La fiscalité de l’assurance-vie au décès
Pour les contrats souscrits avant le 20 novembre 1991, lorsque les primes ont été versées avant le 13 octobre 1998, les capitaux transmis au décès ne sont en principe soumis à aucune taxation, sauf en cas de modification économique du contrat. En revanche, pour les primes versées à compter du 13 octobre 1998, les prestations versées aux bénéficiaires sont imposées, après application d’un abattement de 152 500 € par bénéficiaire, à un prélèvement de 20 % jusqu’à 700 000 €, puis de 31,25 % au-delà.
Pour les contrats souscrits depuis le 20 novembre 1991 et lorsque les primes ont été versées avant le 70ᵉ anniversaire de l’assuré, les primes versées avant le 13 octobre 1998 demeurent exonérées de toute taxation. En revanche, les primes versées depuis le 13 octobre 1998 relèvent du même régime que précédemment, à savoir une imposition des capitaux transmis, après un abattement de 152 500 € par bénéficiaire, au taux de 20 % jusqu’à 700 000 €, puis 31,25 % au-delà.
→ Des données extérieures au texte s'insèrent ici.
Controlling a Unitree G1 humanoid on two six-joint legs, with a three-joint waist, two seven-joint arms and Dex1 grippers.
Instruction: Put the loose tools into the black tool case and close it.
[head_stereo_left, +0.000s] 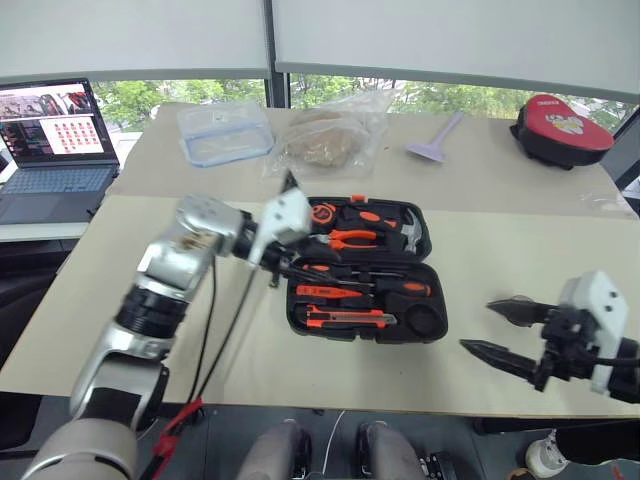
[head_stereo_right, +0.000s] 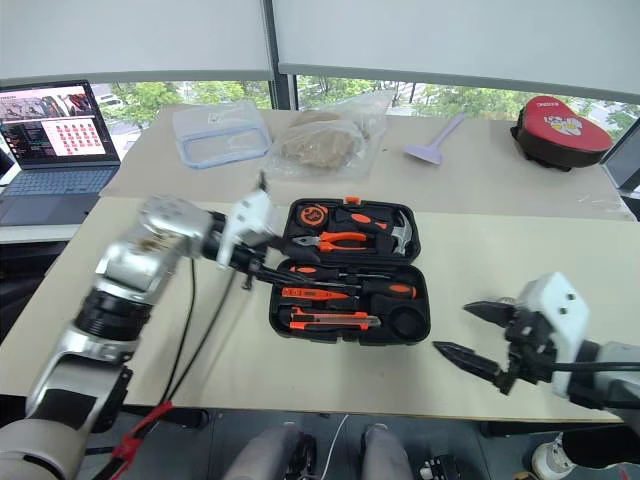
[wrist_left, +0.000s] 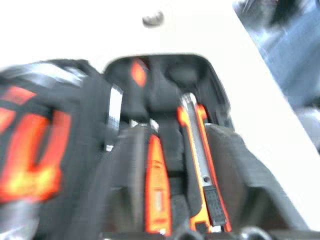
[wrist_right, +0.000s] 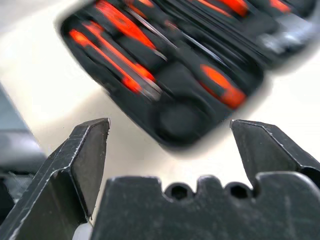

Enfin, pour les contrats souscrits depuis le 20 novembre 1991 lorsque les primes sont versées après le 70ᵉ anniversaire de l’assuré, les capitaux transmis relèvent du régime de l’article 757 B du Code général des impôts. Dans ce cas, les primes versées sont soumises aux droits de succession pour la fraction excédant 30 500 €, tous bénéficiaires confondus, selon le barème des droits de mutation à titre gratuit (barème de l’article 777 du CGI).
Les intérêts générés par le contrat demeurent exonérés.
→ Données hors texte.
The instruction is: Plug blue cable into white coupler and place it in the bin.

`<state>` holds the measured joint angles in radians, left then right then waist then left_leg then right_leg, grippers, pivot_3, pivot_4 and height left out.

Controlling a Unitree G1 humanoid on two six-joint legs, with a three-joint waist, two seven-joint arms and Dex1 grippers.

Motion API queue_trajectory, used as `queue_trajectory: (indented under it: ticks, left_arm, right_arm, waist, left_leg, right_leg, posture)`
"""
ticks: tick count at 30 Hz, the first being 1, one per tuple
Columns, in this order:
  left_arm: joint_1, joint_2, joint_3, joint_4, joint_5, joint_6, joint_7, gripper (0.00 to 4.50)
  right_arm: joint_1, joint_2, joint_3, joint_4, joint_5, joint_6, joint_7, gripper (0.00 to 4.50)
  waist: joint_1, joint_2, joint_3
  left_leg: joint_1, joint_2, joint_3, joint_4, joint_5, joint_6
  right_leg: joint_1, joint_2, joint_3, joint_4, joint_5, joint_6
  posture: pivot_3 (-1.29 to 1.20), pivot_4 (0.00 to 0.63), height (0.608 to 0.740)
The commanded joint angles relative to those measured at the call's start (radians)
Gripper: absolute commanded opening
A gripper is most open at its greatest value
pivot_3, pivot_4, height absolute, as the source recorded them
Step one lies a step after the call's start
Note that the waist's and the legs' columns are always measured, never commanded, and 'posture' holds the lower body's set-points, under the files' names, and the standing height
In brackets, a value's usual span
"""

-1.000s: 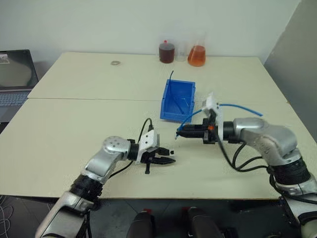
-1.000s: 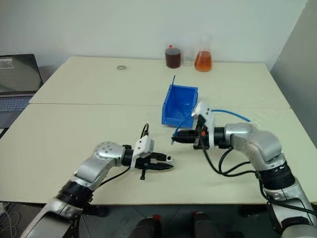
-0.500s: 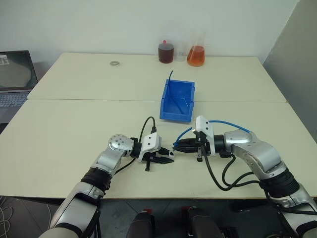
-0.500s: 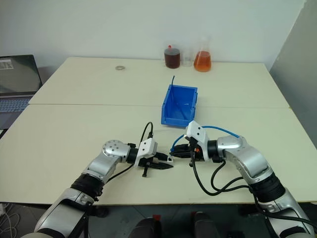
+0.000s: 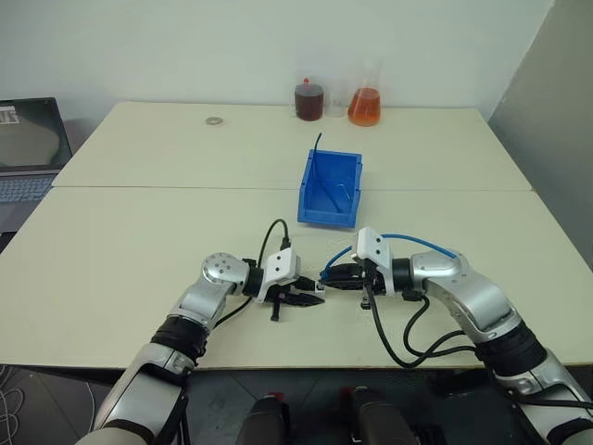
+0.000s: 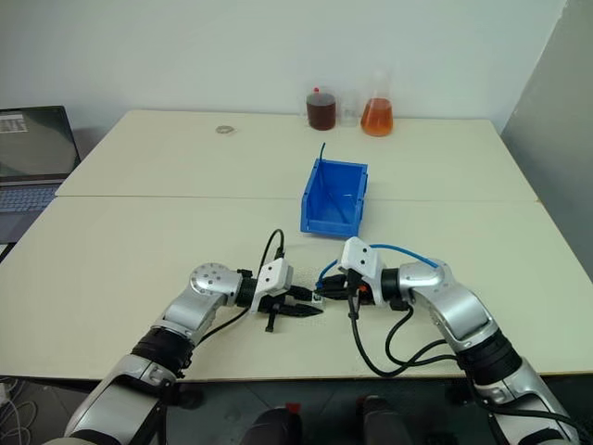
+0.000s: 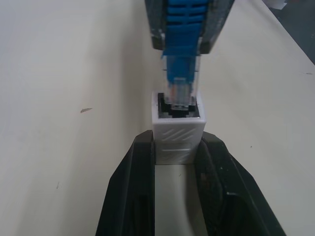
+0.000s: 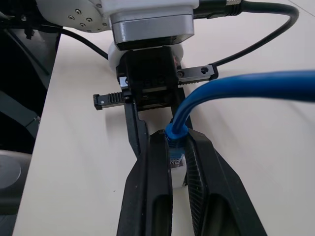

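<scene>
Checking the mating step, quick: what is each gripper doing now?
Left gripper: shut on the white coupler.
Right gripper: shut on the blue cable, near its plug.

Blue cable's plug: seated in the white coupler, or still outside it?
Partly in. The blue cable has its clear plug tip entering the white coupler socket, body still exposed; full seating cannot be told.
</scene>
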<state>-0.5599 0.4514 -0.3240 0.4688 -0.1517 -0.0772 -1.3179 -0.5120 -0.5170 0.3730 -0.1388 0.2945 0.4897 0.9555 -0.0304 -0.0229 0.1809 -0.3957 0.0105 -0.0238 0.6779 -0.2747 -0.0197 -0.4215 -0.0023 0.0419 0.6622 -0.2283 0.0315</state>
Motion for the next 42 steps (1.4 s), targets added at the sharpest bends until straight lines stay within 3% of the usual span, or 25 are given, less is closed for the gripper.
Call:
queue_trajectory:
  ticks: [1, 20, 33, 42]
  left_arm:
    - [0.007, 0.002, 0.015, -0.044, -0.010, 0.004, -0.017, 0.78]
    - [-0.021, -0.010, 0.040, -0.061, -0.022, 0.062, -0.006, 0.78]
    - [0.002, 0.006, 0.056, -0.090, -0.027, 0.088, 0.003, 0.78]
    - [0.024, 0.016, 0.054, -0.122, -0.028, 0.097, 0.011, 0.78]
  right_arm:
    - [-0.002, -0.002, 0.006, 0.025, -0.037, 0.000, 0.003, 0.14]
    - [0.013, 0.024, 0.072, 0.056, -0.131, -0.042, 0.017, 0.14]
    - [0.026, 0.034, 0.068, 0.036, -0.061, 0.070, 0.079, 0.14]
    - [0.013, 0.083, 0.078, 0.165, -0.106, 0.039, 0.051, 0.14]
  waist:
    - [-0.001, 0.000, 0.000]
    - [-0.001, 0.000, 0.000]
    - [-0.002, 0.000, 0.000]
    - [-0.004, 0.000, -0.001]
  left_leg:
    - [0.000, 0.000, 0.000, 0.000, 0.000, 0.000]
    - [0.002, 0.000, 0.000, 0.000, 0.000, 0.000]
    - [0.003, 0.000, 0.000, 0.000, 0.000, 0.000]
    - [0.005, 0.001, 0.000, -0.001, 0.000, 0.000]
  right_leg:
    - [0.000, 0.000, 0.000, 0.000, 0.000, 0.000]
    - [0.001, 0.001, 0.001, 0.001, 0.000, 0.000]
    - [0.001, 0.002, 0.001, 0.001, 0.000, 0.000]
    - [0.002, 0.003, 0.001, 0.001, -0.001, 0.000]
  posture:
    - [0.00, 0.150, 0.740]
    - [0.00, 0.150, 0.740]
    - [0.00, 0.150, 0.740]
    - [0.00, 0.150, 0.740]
Il est notable que les contrats d’assurance-vie souscrits avant le 20 novembre 1991 constituent de véritables actifs patrimoniaux de premier plan : les primes versées avant le 13 octobre 1998 sont transmises sans aucune taxation au décès.
L’assurance-vie offre des avantages fiscaux et successoraux significatifs, mais ses règles méritent d’être maîtrisées avant d’y souscrire. La complexité des régimes applicables rend indispensable une bonne compréhension des conséquences fiscales.
Le notaire est compétent pour vous conseiller sur l’opportunité de souscrire un contrat d’assurance-vie au regard de votre situation patrimoniale et familiale, ainsi que pour rédiger une clause bénéficiaire sur mesure, adaptée à vos objectifs de transmission et juridiquement sécurisée.